Come afferma l’International Institute for Democracy and Electoral Assistance (International IDEA) nel suo rapporto del 2016 intitolato “Voter Turnout Trends around the World”, le percentuali si sono mantenute abbastanza stabili fra gli anni ’40 e gli anni ’80, oscillando dal 78% al 76%. “Cadono” poi negli anni ’90 al 70 per cento, e continuano il declino per raggiungere il 66% nel periodo che va dal 2011 al 2015. In Europa, il continente che ha fatto registrare la più alta partecipazione fra gli anni ’40 e gli anni ’80, questo calo è stato particolarmente sentito. Paradossalmente, l’affluenza alle urne ha continuato a diminuire dagli anni ’90 nonostante gli aiuti sociali, i livelli di alfabetizzazione più alti e la lotta contro il razzismo e la discriminazione di genere.

E quando l’affluenza alle urne tocca un minimo storico, nei casi in cui la percentuale è anche inferiore al 50%, partiti e frazioni politiche, così come sociologi ed esperti, discutono il problema di legittimità morale delle elezioni. La società dispiega la sua apatia politica, anomia e insoddisfazione per lo status quo.

La domanda che qui ci poniamo è se è possibile utilizzare forme tecniche alternative di voto più in linea con la nostra era dell’informazione: il voto per corrispondenza ne è un esempio ed è stato utilizzato come strumento nelle elezioni presidenziali del 2020 negli Stati Uniti durante la pandemia di COVID-19.

Come afferma l’IDEA: “Sebbene il voto per corrispondenza offra vantaggi in termini di convenienza all’elettore, richiede un servizio postale nazionale sicuro e affidabile e procedure accuratamente definite contro le frodi elettorali”. Difatti, quando l’allora presidente Donald Trump perse le elezioni, incolpò una manipolazione dei voti postali, portando agli eventi dell’attacco al Campidoglio il 6 gennaio.

E che dire di forme di voto ancora più all’avanguardia come il voto elettronico? Il primo campanello di allarme è che gli attacchi informatici internazionali possano manipolarlo. Ciò è particolarmente rilevante quando si tratta di geopolitica e di guerra ibrida che si combatte oggi.

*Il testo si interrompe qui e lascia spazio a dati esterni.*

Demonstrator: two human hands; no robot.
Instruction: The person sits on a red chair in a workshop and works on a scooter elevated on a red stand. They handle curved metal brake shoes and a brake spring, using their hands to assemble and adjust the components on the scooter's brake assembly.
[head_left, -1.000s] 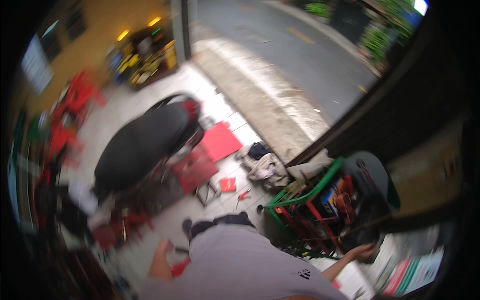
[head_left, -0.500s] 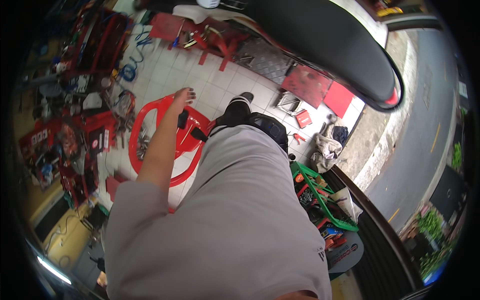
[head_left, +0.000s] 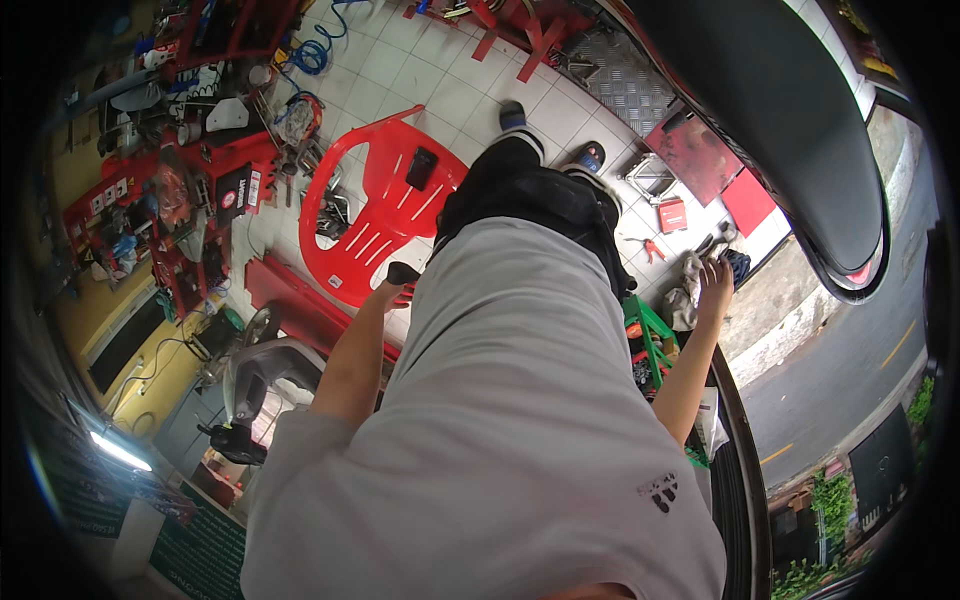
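Note:
My left hand (head_left: 393, 295) hangs beside my torso near the red plastic chair (head_left: 390, 230), next to a small dark object (head_left: 403, 273); I cannot tell whether it grips it. A black phone-like item (head_left: 421, 168) lies on the chair. My right hand (head_left: 714, 285) is open, fingers apart, above bundled cloth (head_left: 681, 308) on the tiles. My feet in sandals stand on the tiled floor, near a metal frame (head_left: 648, 180), a red box (head_left: 672, 215) and red-handled pliers (head_left: 645, 247).
A motorcycle seat (head_left: 770, 110) spans the upper right, over red mats and a metal plate (head_left: 610, 75). Red tool carts (head_left: 215, 180) and a coiled blue hose (head_left: 310, 55) crowd the left. A scooter (head_left: 250, 390) is lower left, a green rack (head_left: 655, 350) at right, the street beyond.
The view has swung round and shifted over the chair and floor. My left hand has dropped back from over the chair to my side; my right hand has come into sight at the right.

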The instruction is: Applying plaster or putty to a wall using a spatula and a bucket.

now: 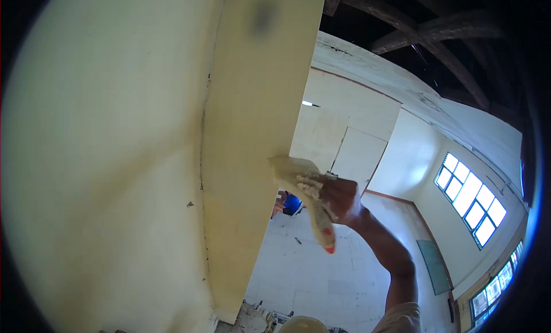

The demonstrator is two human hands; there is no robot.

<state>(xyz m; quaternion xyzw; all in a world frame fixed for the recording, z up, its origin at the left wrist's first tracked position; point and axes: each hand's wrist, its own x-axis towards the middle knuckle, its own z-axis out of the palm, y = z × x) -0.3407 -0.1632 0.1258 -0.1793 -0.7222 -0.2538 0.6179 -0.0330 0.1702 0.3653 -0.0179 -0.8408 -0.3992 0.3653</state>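
Note:
My right hand (338, 198) is closed around a paintbrush (317, 215) with a pale handle that ends in a red tip. White paint or plaster is smeared over the fingers. The brush's broad head lies against the outer edge of a cream wall strip (247, 178), at about the height of my hand. Beside that strip on the left is a wider cream wall face (126, 161), and a cracked, chipped seam runs down the corner between them. My left hand is out of the picture.
Beyond the edge lies a room with a pale tiled floor (338, 281) and windows (470, 192) on the right. A person in blue (291, 203) is partly visible behind the wall strip. Dark roof beams (436, 34) show overhead. Below is a rounded beige object (302, 325).

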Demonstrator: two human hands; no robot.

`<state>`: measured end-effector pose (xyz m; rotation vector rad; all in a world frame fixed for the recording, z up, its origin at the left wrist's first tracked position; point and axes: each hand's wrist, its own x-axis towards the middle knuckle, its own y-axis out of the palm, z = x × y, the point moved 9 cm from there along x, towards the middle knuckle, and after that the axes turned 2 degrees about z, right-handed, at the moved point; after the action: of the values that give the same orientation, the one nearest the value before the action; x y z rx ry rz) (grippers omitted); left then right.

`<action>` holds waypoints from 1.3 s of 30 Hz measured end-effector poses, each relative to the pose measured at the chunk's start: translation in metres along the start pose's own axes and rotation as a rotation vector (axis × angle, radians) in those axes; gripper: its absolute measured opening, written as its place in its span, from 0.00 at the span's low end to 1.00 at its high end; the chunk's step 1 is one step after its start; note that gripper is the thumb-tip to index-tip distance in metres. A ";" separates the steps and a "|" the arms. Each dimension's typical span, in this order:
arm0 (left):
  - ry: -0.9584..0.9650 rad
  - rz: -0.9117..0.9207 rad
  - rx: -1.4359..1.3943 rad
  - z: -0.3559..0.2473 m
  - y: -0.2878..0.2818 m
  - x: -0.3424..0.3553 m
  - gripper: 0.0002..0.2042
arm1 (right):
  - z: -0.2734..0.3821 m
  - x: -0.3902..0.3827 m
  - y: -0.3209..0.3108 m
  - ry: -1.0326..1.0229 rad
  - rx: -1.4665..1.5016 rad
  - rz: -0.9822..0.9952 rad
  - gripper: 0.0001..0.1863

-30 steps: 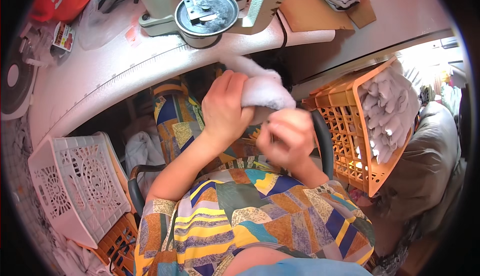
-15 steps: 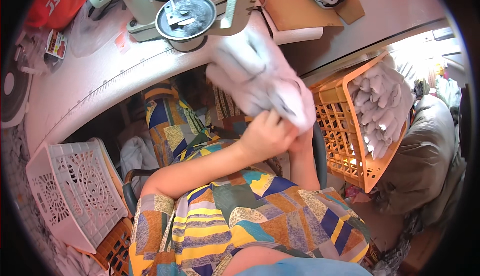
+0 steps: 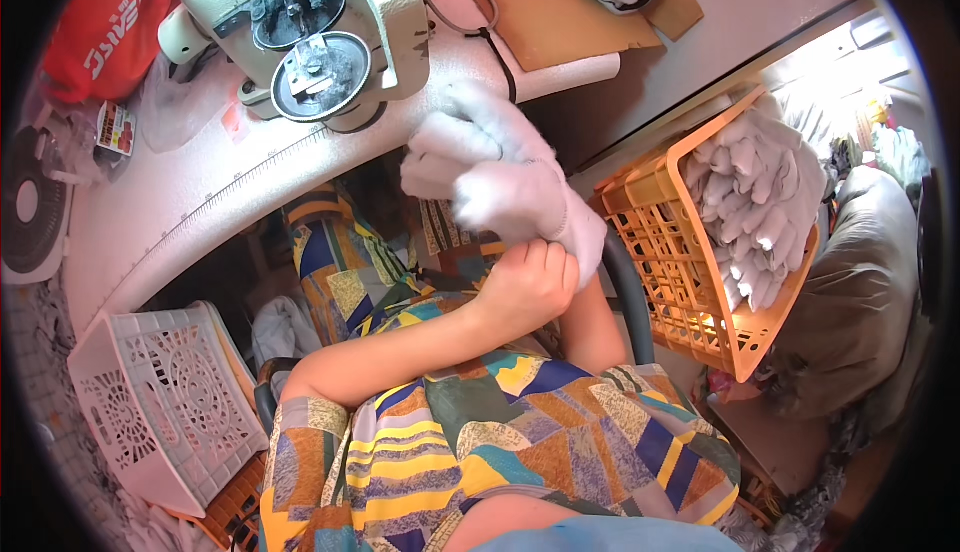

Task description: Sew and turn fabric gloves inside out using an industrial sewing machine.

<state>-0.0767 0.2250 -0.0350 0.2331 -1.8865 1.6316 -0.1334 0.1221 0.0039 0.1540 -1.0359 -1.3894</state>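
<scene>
A pale, fuzzy glove (image 3: 545,187) is in front of me, its finger parts toward the table edge. My left hand (image 3: 530,287) is closed, its fingers curled on the glove's cuff. The cuff surrounds the end of my right forearm (image 3: 592,330); my right hand appears to be inside the glove, and its fingers are hidden. Just beyond the glove stands a cream sewing machine (image 3: 390,27) with round, lint-covered metal discs (image 3: 320,77).
An orange basket (image 3: 665,267) packed with pale fabric pieces (image 3: 755,202) stands to the right. At the left is a white plastic crate (image 3: 165,402). On the table (image 3: 215,197) lie a red bag (image 3: 105,27) and brown cardboard (image 3: 560,17). A chair arm (image 3: 628,297) is beside my right forearm.
The glove has turned and its finger parts now spread toward the machine. My left hand has moved slightly down and stays on the cuff. The view has shifted a little.
</scene>
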 end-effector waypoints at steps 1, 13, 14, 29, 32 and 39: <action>0.018 0.002 -0.023 -0.002 0.000 -0.002 0.06 | -0.003 0.000 0.001 -0.005 0.018 0.009 0.23; 0.264 0.088 -0.237 -0.022 -0.013 -0.004 0.07 | 0.014 -0.046 -0.023 -0.375 0.472 -0.667 0.48; 0.260 0.137 -0.234 -0.021 -0.013 -0.004 0.07 | 0.012 -0.043 -0.020 -0.348 0.472 -0.741 0.47; -1.051 -0.156 -0.493 0.187 -0.068 -0.125 0.09 | -0.082 -0.105 -0.007 0.438 0.254 -0.746 0.35; -0.846 -0.159 -0.200 0.213 -0.100 -0.124 0.06 | -0.095 -0.127 -0.045 0.416 -0.069 -0.675 0.31; -0.709 -0.203 0.361 0.309 -0.134 -0.114 0.10 | -0.167 -0.166 -0.080 0.253 0.600 -1.122 0.25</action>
<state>-0.0229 -0.1246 0.0008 1.2517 -1.9263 1.8819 -0.0535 0.1652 -0.2280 1.4967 -1.1607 -1.8935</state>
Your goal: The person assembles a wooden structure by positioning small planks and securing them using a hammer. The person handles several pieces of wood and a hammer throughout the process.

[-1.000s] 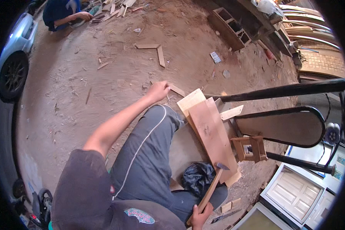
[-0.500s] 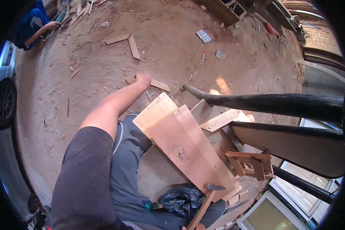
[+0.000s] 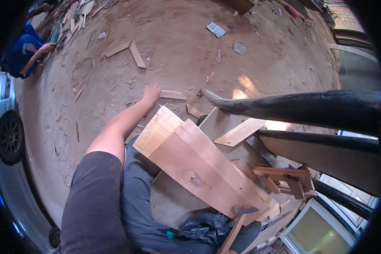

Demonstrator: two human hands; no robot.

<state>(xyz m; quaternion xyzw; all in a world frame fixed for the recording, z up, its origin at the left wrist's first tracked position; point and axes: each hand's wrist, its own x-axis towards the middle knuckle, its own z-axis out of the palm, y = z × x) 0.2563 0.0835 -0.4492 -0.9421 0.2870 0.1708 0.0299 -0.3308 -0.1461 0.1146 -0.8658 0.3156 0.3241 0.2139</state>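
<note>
My left hand reaches down to the ground, closed at the left end of a short wooden strip; its fingertips are partly hidden. At the lower edge my right hand barely shows, wrapped round the handle of a hammer. The hammer's dark head lies over the near end of a wide brown board. This board slants across my lap, with a paler wood piece at its far end. A black plastic bag is bunched beneath the near part.
Two strips joined in an angle lie on the dirt ahead. Black curved bars and a small wooden frame stand at the right. A car is along the left; another person crouches at the far left.
The view has shifted slightly. My left hand now covers the strip's left end, which showed beyond it before. The hammer still rests at the board's near end.
</note>
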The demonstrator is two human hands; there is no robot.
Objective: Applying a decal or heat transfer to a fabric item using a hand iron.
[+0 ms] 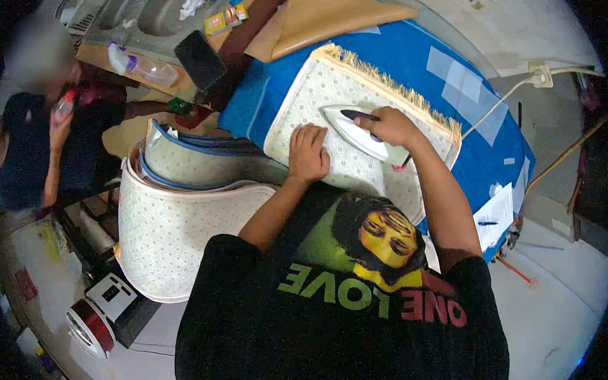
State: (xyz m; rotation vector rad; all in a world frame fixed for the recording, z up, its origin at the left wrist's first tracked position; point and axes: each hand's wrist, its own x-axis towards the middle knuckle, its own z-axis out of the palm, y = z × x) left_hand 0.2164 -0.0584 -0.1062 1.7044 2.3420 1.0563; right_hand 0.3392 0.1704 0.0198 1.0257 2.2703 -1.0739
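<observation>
A pale dotted rug (312, 86) with a fringed far edge lies dotted side up on a blue cloth (416, 43). My right hand (390, 127) is closed around the dark handle of a white iron (356, 136), whose tip points to the far left. The iron's soleplate is hidden; it appears to rest on the rug. Beside it, my left hand (308, 154) lies flat on the rug, fingers stretched out and holding nothing.
Several curled rugs (182, 231) stand at my left. Beyond them, another person (51, 148) holds a bottle. A black phone-like slab (201, 61) and folded brown sheet (336, 13) lie at the back. A white cord (495, 101) and paper (501, 210) are at the right.
</observation>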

E, tuttavia, la pandemia di Covid-19 ha anche aperto questa strada e il “voto tramite Internet” in particolare sta scalando le preferenze per invogliare di più gli elettori a recarsi alle urne.

Attualmente otto paesi nel mondo consentono ai propri elettori di votare online, ma solo un paese al mondo ha implementato un sistema di voto online per l’intero elettorato: è l’Estonia, che ci regala un avanzato esempio dell’utilizzo del potenziale di Internet.

Sebbene il voto per posta e il voto online stiano gradualmente ricevendo un’attenzione significativa, sono pratiche che espongono il fianco più facilmente ad attacchi di legittimità quando i politici instillano paura e sfiducia tra i sostenitori. Le elezioni presidenziali statunitensi del 2020 sono state un’eccellente rappresentazione di come i personaggi pubblici possano creare scetticismo e sfiducia nella società.

È improbabile che molti paesi seguano l’esempio estone, soprattutto in tempi di guerre ibride geopolitiche, combattute non solo attraverso crimini informatici e tecniche di hacking, ma anche utilizzando notizie false e disinformazione per creare sfiducia e insoddisfazione. Tuttavia, quella è la direzione e non passeranno molti anni prima che il tema diventi sempre più scottante.